4.1  RETIREMENT. Upon retiring at Normal Retirement Age, a Participant shall be
paid monthly 1/12th of the annual amount determined under the applicable
Benefit Formula provided in either Section 3.1 or 3.3 either for the rest of
his or her life or under the two optional forms of payment indicated in 4.1.1
and 4.1.2 below.  Such payments shall begin the first day of the month
following such retirement.  The following is an example of the Benefit
Computation.

     An Executive retires at age 65 with twenty-five (25) years of service.
The FAS is $80,000 and the social security entitlement is $10,700 annually at
the time of his or her retirement.



                                      
     45% x $80,000                =    $36,000 
     Less Annual Social Security       -10,700 
                                       ------- 
                                              
     Plan pays annually for life       $25,300 
                                       ------- 
                                              
     Monthly payment for life           $2,109  
                                       ------- 



     4.1.1  LIFE WITH TEN YEARS CERTAIN.  A Participant may elect the
actuarially determined equivalent of the payments for life to be paid for his
or her life with ten (10) years of such determined payment to be made in any
event either to the retired Participant or to his designated Beneficiary.

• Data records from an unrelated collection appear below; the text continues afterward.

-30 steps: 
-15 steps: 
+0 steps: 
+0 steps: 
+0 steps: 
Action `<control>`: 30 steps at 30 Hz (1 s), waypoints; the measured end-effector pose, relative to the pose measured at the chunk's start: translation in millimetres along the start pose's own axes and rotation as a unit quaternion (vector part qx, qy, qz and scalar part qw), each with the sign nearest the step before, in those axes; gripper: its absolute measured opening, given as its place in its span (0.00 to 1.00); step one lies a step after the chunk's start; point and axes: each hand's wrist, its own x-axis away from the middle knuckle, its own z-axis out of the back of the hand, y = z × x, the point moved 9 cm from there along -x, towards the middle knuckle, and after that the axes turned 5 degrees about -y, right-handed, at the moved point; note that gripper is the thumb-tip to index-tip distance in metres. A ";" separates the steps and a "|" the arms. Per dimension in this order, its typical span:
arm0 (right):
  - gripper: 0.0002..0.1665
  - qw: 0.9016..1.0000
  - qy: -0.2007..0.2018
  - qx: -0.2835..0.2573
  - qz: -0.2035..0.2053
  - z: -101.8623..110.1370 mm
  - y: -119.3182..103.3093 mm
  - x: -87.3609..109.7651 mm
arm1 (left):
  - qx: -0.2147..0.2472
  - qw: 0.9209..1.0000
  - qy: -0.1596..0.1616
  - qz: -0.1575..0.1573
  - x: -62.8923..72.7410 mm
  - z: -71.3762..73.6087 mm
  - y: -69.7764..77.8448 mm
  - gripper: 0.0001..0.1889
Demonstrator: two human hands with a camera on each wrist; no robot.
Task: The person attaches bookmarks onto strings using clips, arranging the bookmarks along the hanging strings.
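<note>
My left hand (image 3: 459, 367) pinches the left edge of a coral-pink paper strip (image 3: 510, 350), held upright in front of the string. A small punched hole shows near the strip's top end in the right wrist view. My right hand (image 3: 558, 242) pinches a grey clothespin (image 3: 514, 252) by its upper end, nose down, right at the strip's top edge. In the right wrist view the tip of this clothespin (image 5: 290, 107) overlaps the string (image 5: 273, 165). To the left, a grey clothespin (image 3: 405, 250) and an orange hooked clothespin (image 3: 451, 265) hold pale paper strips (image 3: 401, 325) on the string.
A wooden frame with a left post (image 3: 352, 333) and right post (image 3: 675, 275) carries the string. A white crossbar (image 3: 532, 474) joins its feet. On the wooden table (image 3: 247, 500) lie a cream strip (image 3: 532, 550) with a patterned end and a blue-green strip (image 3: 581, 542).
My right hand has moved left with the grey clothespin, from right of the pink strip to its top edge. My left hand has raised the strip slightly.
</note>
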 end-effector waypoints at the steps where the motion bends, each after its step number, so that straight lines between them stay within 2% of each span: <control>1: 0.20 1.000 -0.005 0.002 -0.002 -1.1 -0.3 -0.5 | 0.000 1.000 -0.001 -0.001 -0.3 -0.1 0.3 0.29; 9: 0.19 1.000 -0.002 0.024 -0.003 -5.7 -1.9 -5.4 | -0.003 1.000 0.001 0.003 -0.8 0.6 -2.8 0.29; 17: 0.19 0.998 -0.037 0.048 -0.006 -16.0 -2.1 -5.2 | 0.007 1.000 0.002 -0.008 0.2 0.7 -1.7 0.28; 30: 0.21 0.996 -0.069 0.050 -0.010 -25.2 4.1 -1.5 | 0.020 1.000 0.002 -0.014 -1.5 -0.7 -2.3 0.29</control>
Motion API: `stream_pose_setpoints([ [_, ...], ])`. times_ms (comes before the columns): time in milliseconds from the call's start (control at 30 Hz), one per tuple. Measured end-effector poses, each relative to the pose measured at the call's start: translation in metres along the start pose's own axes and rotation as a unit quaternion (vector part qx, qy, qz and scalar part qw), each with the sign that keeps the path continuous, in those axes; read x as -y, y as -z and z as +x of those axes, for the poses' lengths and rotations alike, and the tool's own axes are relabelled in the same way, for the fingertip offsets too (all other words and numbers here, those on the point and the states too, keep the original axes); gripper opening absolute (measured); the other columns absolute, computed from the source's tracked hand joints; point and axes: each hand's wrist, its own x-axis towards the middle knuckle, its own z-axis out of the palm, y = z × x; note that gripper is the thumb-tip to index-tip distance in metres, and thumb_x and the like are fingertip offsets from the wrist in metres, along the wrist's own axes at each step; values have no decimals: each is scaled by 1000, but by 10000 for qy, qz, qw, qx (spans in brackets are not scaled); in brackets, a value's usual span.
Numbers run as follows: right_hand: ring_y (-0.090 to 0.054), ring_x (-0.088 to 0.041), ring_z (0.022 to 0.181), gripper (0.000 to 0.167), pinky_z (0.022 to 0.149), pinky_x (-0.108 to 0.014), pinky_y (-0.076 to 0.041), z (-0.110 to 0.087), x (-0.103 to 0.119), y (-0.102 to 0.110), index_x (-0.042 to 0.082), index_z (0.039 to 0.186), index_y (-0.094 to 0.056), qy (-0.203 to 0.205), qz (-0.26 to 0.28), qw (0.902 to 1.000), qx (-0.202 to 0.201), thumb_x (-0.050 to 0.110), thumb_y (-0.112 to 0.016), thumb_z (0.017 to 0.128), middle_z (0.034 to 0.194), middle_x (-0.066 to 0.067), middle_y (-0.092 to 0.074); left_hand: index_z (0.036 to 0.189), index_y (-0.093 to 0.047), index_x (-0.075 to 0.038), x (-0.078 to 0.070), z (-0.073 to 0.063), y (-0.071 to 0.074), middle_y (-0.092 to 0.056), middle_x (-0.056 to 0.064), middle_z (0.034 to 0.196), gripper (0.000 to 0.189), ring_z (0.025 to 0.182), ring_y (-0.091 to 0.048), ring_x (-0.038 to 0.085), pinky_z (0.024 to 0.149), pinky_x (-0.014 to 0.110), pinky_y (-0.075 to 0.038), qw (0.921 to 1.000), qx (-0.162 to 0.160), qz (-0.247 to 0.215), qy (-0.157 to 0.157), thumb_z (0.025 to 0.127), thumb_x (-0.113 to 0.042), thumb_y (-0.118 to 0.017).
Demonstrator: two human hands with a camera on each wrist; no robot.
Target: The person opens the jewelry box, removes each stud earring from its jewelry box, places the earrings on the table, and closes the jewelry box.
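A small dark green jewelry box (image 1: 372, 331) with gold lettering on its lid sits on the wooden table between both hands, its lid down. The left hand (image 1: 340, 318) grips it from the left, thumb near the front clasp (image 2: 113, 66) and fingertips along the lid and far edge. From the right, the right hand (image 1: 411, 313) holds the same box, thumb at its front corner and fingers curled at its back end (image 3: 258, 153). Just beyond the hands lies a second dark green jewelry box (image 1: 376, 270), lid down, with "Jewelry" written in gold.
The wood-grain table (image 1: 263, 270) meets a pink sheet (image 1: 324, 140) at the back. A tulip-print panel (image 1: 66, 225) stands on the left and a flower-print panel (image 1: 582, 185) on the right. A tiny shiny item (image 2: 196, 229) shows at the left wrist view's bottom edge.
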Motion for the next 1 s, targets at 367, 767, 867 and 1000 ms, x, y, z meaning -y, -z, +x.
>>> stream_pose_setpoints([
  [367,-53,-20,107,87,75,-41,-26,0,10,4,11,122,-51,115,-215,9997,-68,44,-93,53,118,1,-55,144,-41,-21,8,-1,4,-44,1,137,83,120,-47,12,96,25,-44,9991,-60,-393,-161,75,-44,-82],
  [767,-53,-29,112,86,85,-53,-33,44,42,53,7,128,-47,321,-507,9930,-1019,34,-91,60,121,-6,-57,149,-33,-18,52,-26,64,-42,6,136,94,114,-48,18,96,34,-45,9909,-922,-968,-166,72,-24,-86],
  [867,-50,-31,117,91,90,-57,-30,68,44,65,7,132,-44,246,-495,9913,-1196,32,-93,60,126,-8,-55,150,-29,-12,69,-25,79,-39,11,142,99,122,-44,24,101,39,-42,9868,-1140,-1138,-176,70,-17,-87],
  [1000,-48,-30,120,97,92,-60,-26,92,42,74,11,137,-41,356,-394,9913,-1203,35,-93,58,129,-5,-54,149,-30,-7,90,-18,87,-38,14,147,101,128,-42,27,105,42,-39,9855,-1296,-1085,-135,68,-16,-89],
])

     4.1.2  JOINT AND SURVIVOR OPTIONS.  A Participant may elect the actuarially
determined equivalent of the payments for life to be paid for the lives of the
Participant and another person.

4.2  EARLY RETIREMENT. If a Participant is at least age 55 and has at least
twenty (20) years of service with the Employer, he or she may elect to retire
at any time before age 65, but the amount of the Benefits otherwise payable to
the Participant shall be reduced by a factor of 4% for each year (or fraction
thereof) that the Participant is under Normal Retirement Age.  The Benefit
Calculation provided in Sections 3.1 or 3.3 would be made using an estimated
amount of social security which would be payable to the Participant at age 65.
The following is an example of the Benefit Computation.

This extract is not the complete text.